Einige Angehörige hatten ihre Teilnahme an dem Gespräch kurz zuvor abgesagt. Nach Medienberichten begründeten sie ihre Absage mit der fehlenden Möglichkeit, Anwälte mit zu dem Treffen zu nehmen und detailliert über die Probleme zu reden. Das Bundespräsidialamt bestätigte, dass es Absagen gegeben habe.

Verständnis für Absagen

Die Opferbeauftragte John zeigte für die Absagen Verständnis. Für die Hinterbliebenen, deren Umfeld teilweise selbst im Zusammenhang mit den Morden verdächtigt worden sei, gebe es noch viele Fragen zu beantworten, sagte sie im Nachrichtenkanal Phoenix. John forderte, die Angehörigen weiter zu unterstützen und Konsequenzen aus den Taten zu ziehen.
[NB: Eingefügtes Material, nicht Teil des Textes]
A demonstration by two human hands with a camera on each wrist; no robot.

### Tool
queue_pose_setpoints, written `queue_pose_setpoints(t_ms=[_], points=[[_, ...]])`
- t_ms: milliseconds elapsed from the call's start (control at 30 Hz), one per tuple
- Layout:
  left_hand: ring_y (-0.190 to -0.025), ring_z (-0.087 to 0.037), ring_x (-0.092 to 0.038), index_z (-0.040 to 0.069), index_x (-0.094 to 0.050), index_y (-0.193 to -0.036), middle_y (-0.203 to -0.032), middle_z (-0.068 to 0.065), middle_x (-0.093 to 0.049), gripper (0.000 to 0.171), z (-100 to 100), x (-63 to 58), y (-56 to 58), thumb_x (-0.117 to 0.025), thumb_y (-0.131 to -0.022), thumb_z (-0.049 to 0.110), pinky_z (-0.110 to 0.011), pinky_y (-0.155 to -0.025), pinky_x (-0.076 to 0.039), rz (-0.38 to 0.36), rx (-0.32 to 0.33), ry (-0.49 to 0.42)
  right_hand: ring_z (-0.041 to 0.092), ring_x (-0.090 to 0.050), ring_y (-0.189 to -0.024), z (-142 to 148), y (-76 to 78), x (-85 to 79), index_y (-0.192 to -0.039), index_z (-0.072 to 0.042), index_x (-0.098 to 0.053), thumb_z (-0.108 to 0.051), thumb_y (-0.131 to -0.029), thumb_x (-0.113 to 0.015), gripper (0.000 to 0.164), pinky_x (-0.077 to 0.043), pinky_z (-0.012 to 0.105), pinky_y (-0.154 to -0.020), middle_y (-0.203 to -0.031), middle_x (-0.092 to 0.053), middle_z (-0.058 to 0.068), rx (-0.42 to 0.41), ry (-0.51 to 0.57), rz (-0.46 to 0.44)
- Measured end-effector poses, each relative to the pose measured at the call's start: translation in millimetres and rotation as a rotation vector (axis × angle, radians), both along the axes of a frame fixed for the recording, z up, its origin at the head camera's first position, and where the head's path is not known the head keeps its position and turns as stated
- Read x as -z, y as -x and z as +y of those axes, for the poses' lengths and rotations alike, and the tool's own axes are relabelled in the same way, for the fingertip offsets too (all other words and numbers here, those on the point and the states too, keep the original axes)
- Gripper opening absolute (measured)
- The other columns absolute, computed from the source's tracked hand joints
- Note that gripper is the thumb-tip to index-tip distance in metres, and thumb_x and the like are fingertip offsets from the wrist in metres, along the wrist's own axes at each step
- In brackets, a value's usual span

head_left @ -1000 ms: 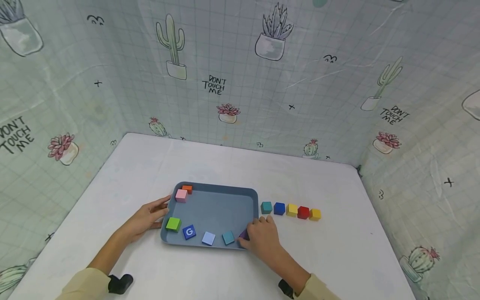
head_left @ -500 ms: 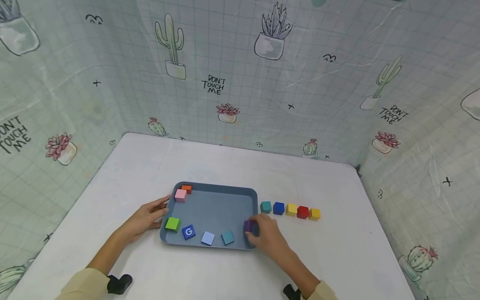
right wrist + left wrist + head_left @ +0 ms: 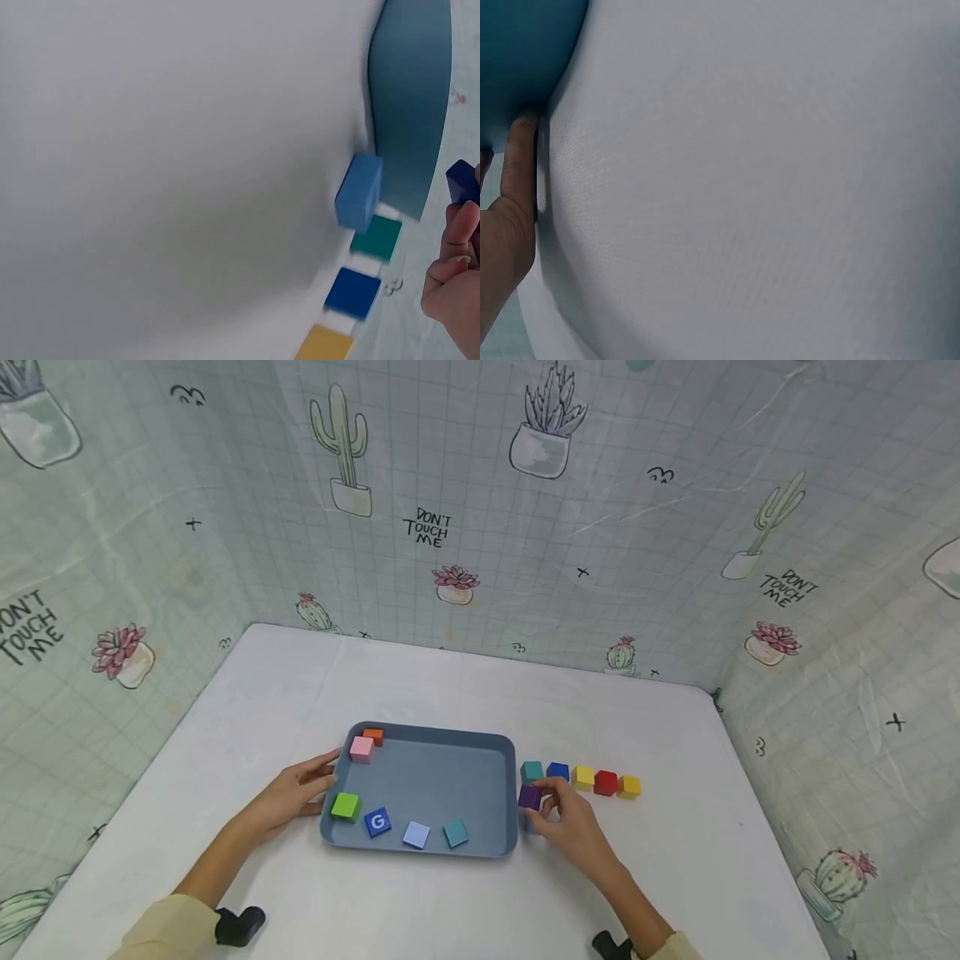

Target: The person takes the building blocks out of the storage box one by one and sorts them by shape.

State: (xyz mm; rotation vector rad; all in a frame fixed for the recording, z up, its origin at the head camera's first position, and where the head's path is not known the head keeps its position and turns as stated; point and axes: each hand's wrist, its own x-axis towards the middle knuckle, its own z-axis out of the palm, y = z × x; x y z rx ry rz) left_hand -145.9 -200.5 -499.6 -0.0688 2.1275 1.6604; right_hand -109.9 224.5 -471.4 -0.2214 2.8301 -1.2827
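In the head view, my right hand [image 3: 573, 827] pinches a purple cube [image 3: 530, 797] between thumb and fingers, just outside the right rim of a blue-grey tray [image 3: 435, 777]. Below it, a light blue cube [image 3: 360, 191] stands beside the tray wall, mostly hidden by the hand in the head view. My left hand [image 3: 288, 797] touches the tray's left side with extended fingers. Inside the tray lie an orange block [image 3: 373, 737], a pink cube [image 3: 362, 750], a green cube [image 3: 347, 807], a blue cube marked G [image 3: 378, 822], a pale blue cube [image 3: 416, 835] and a teal cube [image 3: 455, 833].
Right of the tray runs a row on the white table [image 3: 420, 902]: a teal cube [image 3: 532, 770], a blue cube [image 3: 558, 769], a yellow cube [image 3: 582, 778], a red cube [image 3: 606, 783] and another yellow cube [image 3: 629, 787]. A patterned cloth [image 3: 480, 527] surrounds the table.
My right hand has lifted the purple cube from the tray's lower right corner and carried it right, past the rim. The left hand has stayed at the tray's left side.
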Motion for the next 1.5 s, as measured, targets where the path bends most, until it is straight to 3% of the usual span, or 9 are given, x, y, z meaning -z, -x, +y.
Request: queue_pose_setpoints(t_ms=[200,700,1133,1300,1500], points=[[-0.125,-0.043,-0.036,0.013,-0.023,-0.15,-0.14,-0.027,-0.029,0.062,-1,-0.8,1.0,-0.053,-0.097,0.023,-0.043,-0.089,-0.049,0.001,-0.006,0.01,0.014,-0.052,-0.08,20,3.6,1.4,-0.118,-0.008,-0.052,-0.009,-0.082,-0.072,0.041,-0.049,0.027,-0.076,-0.08,-0.053,-0.002,0.064,0.013,-0.062],[-0.125,-0.041,-0.037,0.014,-0.023,-0.151,-0.14,-0.026,-0.029,0.063,0,1.1,3.1,-0.054,-0.097,0.024,-0.042,-0.089,-0.049,-0.013,-0.011,0.018,0.018,-0.05,-0.087,63,6.0,7.7,-0.122,-0.005,-0.051,-0.011,-0.085,-0.069,0.042,-0.047,0.032,-0.08,-0.09,-0.054,0.002,0.104,-0.063,-0.173],[-0.126,-0.042,-0.036,0.014,-0.024,-0.15,-0.141,-0.026,-0.029,0.062,2,-0.9,2.8,-0.054,-0.097,0.022,-0.042,-0.089,-0.049,-0.013,-0.014,-0.001,0.016,-0.052,-0.083,55,-1.9,22.5,-0.116,-0.008,-0.053,-0.005,-0.082,-0.07,0.038,-0.049,0.021,-0.069,-0.093,-0.057,0.0,0.08,-0.022,-0.236],[-0.127,-0.043,-0.035,0.013,-0.024,-0.15,-0.141,-0.027,-0.029,0.062,3,-0.7,1.6,-0.053,-0.097,0.021,-0.042,-0.089,-0.049,-0.011,-0.015,-0.002,0.015,-0.051,-0.08,53,-3.3,28.7,-0.114,-0.01,-0.055,-0.006,-0.081,-0.071,0.036,-0.047,0.021,-0.067,-0.093,-0.058,-0.001,0.082,-0.075,-0.252],[-0.128,-0.044,-0.033,0.012,-0.024,-0.15,-0.142,-0.028,-0.027,0.062,2,-1.6,-0.1,-0.054,-0.097,0.022,-0.043,-0.089,-0.048,-0.006,-0.012,0.009,0.014,-0.049,-0.081,55,-5.9,30.1,-0.111,-0.008,-0.058,-0.009,-0.078,-0.074,0.037,-0.048,0.024,-0.069,-0.097,-0.058,-0.001,0.075,-0.173,-0.202]])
Diese "schlimmste Mordserie nach dem RAF-Terrorismus" dürfe nicht abgehakt werden, sagte sie.

Der Vorsitzende des NSU-Untersuchungsausschusses im Bundestag, Sebastian Edathy, regte an, dauerhaft eine Beauftragte für Opfer der rechtsextremen Gewalttaten einzusetzen. Er habe es zum Beispiel für nicht nachvollziehbar gehalten, dass die über 20 Verletzten des Bombenanschlages von 2004 in Köln relativ allein gelassen worden sind, bis sich herausgestellt hat, wer die Täter waren, sagte Edathy dem epd. "Da stellt sich die Frage, ob man nicht so etwas wie eine Opferbeauftragte tatsächlich als feste Einrichtung auf Bundesebene in Erwägung ziehen könnte." Barbara John habe hervorragende Arbeit geleistet, sagte Edathy.

Hält Ministerium Akten zurück?

Der Vorsitzende der Türkischen Gemeinde in Deutschland, Kenan Kolat, forderte eine Sondersitzung des Bundeskabinetts, um der Frage nachzugehen, ob aus dem Bundesinnenministerium Akten zurückgehalten werden, die für die Aufklärung nötig wären. Bundeskanzlerin Angela Merkel (CDU) müsse das zur Chefsache machen, forderte Kolat im rbb-Hörfunk. Die Kanzlerin will sich ebenfalls in den nächsten Monaten mit den Angehörigen der Opfer treffen. Nach Angaben von Regierungssprecher Steffen Seibert soll dies im April oder Mai geschehen.

Die drei Rechtsextremisten Beate Zschäpe, Uwe Mundlos und Uwe Böhnhardt sollen zwischen 2000 und 2007 insgesamt zehn Menschen, darunter vorwiegend Migranten, ermordet haben. Der rechtsterroristische Hintergrund der Taten wurde nach Versäumnissen der Behörden in den Jahren zuvor erst im November 2011 aufgedeckt.